● ASSIGNMENT
Give the number of lines in the entries that contain "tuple". State only the count.

● LISTED ENTRIES

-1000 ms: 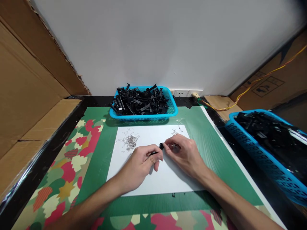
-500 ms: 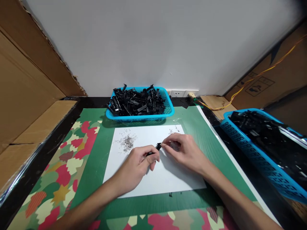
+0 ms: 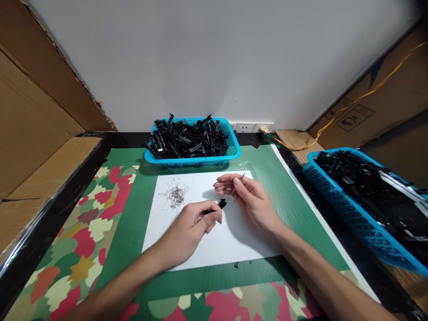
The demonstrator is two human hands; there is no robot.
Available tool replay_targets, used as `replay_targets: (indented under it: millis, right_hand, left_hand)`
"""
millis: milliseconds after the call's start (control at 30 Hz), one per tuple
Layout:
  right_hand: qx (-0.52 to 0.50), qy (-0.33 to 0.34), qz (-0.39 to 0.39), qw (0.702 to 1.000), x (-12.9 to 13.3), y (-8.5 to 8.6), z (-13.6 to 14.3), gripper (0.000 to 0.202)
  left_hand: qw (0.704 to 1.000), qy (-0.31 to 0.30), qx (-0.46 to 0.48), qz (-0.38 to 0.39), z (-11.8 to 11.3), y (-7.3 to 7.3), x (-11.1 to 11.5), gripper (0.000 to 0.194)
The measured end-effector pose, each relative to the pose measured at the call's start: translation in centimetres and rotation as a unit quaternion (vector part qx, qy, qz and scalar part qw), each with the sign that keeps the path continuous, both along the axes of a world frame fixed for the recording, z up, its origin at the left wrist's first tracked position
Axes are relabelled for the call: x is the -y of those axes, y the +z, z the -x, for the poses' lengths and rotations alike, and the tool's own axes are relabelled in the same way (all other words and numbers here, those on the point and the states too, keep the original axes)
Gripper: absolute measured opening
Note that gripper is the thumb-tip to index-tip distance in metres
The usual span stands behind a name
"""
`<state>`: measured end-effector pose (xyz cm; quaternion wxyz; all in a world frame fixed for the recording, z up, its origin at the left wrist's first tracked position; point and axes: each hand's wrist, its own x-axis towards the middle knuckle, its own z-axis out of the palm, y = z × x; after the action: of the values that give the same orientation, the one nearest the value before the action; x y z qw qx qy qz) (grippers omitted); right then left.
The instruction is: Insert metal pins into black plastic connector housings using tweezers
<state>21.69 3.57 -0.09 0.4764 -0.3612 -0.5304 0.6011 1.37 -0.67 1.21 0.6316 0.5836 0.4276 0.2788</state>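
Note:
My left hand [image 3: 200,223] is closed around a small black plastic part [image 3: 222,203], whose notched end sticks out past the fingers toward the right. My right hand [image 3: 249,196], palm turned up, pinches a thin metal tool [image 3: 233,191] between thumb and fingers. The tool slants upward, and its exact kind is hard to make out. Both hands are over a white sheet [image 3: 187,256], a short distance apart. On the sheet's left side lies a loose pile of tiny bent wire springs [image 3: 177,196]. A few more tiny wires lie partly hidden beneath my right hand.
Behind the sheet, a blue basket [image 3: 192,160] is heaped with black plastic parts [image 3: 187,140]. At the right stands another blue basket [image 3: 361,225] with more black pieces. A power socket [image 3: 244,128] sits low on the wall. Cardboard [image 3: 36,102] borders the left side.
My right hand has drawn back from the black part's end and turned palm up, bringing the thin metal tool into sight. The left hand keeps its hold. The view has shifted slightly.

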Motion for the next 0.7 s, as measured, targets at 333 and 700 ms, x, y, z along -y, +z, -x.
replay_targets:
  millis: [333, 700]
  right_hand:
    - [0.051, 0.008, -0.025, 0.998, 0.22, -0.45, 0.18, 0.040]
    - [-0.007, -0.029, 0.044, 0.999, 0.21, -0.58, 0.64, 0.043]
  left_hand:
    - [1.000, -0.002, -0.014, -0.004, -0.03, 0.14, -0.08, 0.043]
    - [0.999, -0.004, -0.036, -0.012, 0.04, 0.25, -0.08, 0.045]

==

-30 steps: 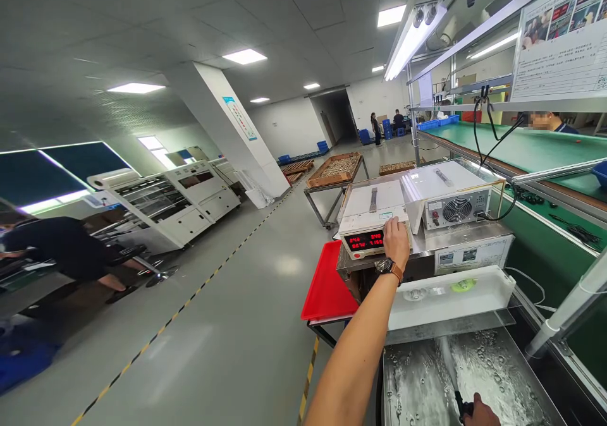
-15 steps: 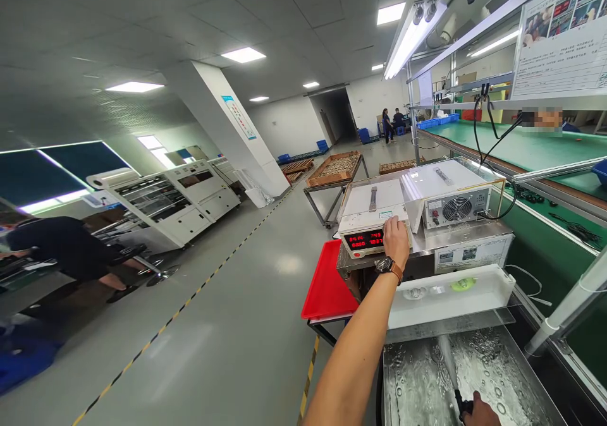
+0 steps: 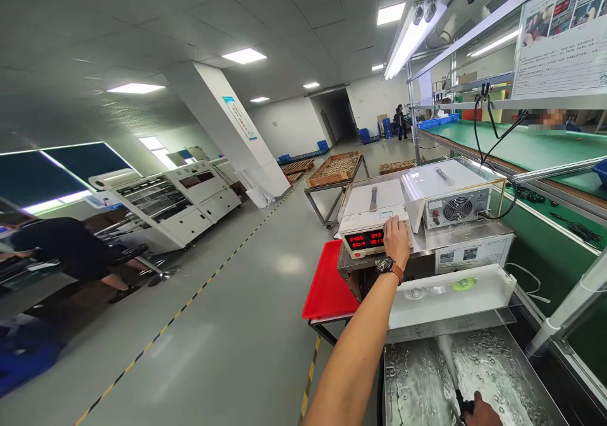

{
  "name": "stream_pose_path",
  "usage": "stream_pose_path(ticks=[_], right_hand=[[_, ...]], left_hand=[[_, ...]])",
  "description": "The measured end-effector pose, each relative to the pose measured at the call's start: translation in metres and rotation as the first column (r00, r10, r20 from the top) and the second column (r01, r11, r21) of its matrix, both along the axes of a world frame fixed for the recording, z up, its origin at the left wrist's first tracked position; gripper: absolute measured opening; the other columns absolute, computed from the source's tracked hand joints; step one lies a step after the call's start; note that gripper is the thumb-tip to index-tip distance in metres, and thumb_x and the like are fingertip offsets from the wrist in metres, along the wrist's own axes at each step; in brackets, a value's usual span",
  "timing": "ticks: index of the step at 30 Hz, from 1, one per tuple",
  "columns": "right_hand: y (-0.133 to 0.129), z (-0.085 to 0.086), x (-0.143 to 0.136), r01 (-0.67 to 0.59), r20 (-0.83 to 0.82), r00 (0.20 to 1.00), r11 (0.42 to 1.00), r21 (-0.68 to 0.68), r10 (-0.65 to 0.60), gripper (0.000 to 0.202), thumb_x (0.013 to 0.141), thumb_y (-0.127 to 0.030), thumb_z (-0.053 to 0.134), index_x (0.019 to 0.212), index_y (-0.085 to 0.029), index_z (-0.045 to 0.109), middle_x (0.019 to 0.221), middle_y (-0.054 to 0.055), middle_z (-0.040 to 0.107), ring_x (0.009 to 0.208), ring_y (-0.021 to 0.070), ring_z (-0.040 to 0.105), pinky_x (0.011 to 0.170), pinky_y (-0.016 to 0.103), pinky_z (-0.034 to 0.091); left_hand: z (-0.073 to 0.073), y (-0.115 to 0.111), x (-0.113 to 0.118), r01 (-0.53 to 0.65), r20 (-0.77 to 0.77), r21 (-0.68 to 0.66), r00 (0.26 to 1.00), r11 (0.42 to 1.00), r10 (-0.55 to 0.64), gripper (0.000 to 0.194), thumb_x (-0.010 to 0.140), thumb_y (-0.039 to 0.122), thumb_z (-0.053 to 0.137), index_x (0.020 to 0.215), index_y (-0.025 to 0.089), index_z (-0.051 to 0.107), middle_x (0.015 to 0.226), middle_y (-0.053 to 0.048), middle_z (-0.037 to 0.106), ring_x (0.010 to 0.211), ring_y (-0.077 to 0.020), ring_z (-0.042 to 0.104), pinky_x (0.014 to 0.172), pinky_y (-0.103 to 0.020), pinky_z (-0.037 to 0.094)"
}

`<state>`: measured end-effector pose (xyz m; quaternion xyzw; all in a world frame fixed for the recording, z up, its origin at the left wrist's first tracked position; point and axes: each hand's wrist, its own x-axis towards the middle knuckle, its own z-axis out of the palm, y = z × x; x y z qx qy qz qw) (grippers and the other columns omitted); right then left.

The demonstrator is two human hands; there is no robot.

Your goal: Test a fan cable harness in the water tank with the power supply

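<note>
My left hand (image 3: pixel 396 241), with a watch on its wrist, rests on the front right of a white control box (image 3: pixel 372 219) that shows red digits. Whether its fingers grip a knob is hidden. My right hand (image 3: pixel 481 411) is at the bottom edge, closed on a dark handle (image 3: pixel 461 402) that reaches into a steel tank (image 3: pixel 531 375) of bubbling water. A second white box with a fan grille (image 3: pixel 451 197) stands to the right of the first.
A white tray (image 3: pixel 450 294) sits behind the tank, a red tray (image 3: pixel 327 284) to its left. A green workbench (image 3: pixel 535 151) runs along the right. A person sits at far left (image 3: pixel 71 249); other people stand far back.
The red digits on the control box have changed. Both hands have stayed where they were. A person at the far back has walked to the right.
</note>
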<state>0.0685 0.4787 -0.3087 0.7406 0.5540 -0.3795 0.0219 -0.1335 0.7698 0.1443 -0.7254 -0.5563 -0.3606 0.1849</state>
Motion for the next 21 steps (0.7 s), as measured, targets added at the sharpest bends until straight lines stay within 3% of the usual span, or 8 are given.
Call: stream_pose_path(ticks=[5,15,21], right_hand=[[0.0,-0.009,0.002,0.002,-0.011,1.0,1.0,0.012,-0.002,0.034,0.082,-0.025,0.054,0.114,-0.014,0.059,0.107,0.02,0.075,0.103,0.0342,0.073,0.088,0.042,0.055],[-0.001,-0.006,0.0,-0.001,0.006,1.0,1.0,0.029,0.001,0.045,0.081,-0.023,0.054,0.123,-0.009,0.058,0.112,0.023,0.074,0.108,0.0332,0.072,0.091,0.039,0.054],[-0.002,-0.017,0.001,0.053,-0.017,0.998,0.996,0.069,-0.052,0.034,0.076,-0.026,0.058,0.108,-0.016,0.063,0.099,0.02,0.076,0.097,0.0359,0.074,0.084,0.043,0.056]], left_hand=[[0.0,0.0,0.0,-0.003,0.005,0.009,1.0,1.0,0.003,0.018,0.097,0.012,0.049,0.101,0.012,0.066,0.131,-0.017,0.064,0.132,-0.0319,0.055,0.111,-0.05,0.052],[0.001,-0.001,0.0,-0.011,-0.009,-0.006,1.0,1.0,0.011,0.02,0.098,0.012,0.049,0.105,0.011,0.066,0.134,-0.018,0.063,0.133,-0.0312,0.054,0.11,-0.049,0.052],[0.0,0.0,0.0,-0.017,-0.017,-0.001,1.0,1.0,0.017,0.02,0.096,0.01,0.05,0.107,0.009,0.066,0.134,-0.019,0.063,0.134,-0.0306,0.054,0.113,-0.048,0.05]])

● SOLVED PROBLEM
2